PROBLEM DESCRIPTION — Exactly as written, copy the lines of the data below from the first through the one containing "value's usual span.".

INFORMATION SUPPLIED —
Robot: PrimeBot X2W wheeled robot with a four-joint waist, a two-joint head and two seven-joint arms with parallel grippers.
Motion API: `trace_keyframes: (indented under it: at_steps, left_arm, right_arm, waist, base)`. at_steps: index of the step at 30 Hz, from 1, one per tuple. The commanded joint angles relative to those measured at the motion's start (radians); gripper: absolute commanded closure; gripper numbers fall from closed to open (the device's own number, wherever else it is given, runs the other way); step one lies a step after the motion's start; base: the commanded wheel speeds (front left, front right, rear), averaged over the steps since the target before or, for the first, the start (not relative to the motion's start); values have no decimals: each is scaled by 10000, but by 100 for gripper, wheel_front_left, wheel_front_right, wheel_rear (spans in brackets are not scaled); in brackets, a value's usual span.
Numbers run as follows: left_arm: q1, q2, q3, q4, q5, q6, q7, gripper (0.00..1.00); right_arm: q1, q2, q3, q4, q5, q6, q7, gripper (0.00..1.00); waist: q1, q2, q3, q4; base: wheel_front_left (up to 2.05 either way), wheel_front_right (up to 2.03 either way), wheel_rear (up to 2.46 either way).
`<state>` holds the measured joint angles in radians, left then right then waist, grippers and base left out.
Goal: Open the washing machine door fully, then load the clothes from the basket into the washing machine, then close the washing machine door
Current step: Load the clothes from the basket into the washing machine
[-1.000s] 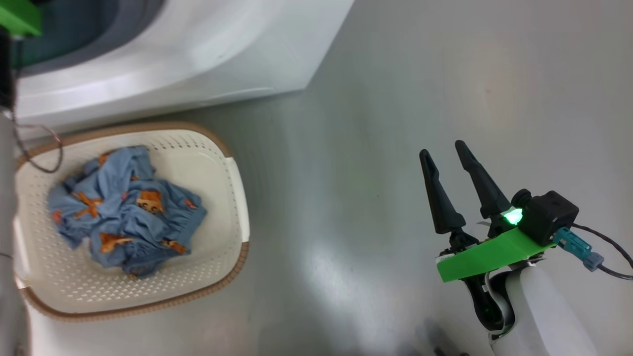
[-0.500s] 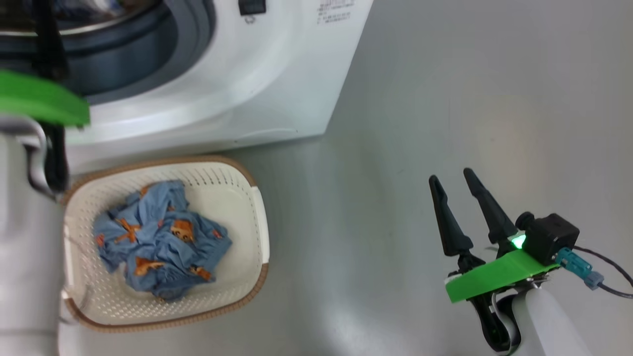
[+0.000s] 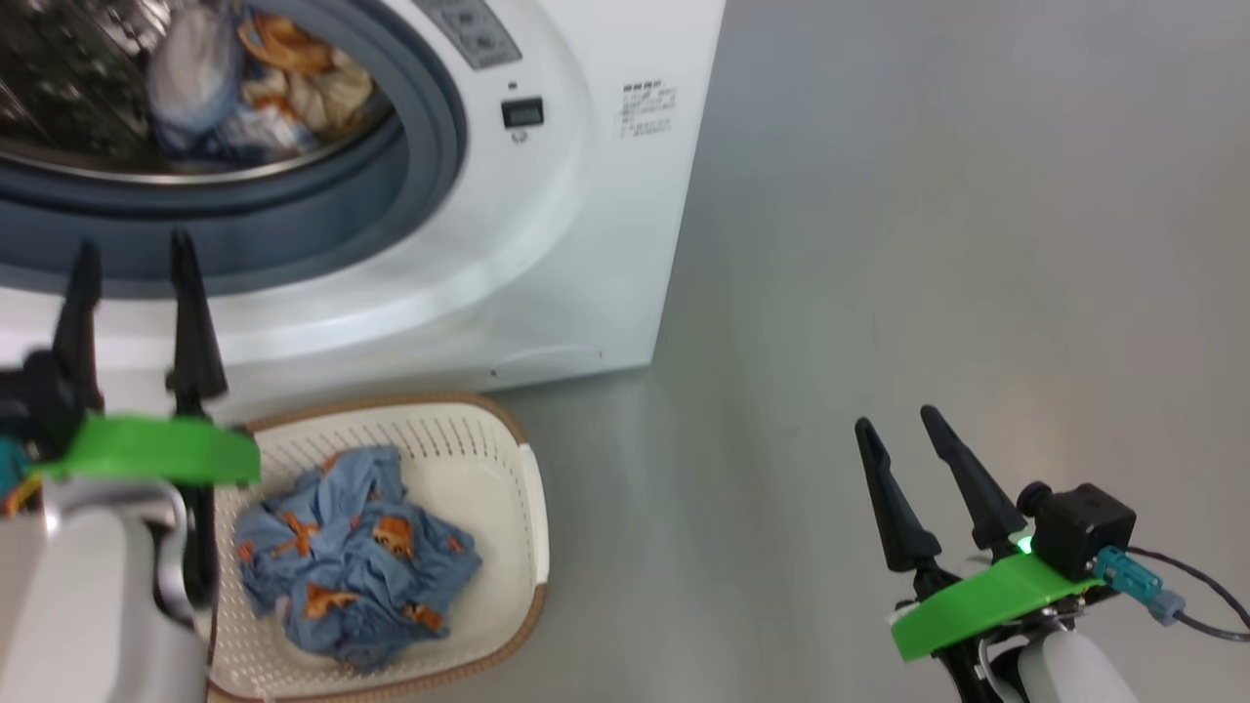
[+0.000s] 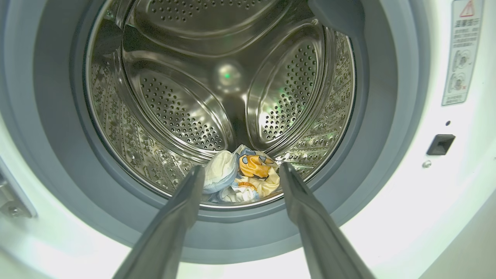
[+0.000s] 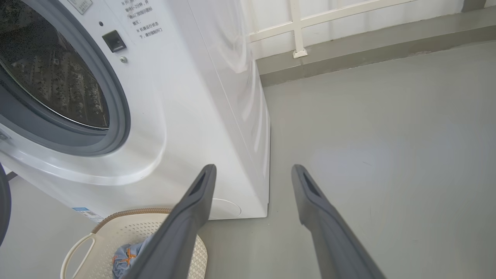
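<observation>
Your left gripper [image 3: 134, 244] spread, empty, facing washing machine [image 3: 586, 244] | right gripper [image 3: 895, 418] spread, empty over floor [image 3: 879, 195] | head camera tipped up since earlier; clothes [image 3: 361, 557] remain in basket [image 3: 532, 508]

One washing machine [image 3: 586, 244], one basket [image 3: 534, 517]

My head cam looks down on washing machine [image 3: 586, 244] front; L wrist close at drum [image 4: 182, 97]; R wrist farther, same front.

Bright, even light, soft shadows
Pale glare on the grey floor [image 3: 664, 537]; the washing machine [image 4: 407, 217] front blows out white in the left wrist view, whose edges bow; the left gripper [image 3: 134, 244] is blurred
</observation>
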<state>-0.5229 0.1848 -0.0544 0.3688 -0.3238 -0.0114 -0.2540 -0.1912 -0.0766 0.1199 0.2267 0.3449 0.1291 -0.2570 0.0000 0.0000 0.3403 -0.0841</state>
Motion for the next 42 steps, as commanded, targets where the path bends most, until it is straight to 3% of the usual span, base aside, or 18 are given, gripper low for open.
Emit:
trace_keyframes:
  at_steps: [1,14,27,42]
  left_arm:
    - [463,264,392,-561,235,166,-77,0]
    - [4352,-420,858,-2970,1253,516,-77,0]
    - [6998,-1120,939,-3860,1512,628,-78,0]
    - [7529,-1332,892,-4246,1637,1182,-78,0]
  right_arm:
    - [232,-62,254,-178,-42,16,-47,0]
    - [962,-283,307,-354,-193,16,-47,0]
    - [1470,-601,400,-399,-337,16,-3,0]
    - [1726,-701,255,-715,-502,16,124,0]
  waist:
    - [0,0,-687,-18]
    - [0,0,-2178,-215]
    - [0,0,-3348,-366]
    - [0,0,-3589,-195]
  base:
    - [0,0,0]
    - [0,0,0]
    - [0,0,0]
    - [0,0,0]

OUTPUT FOR THIS TASK —
Robot: PrimeBot X2W wheeled robot with a four-joint waist, a two-joint head and two seven-joint arms with parallel grippers.
Motion API: `trace_keyframes: (indented under it: at_steps, left_arm, right_arm, waist, base)`. at_steps: index of the step at 30 Hz, from 1, one per tuple. The commanded joint angles relative to those measured at the motion's start (radians); gripper: absolute commanded closure; gripper numbers fall from closed to open (the device's own number, wherever else it is given, runs the other way); step one lies a step after the motion's start; base: the commanded wheel speeds (front left, front right, rear), averaged over the steps since the target before or, for the first, the start (not relative to the motion's start); values have no decimals: each is scaled by 10000, but by 100 for gripper, wheel_front_left, wheel_front_right, wheel_rear (spans in brackets are not scaled); in brackets, a value's usual span.

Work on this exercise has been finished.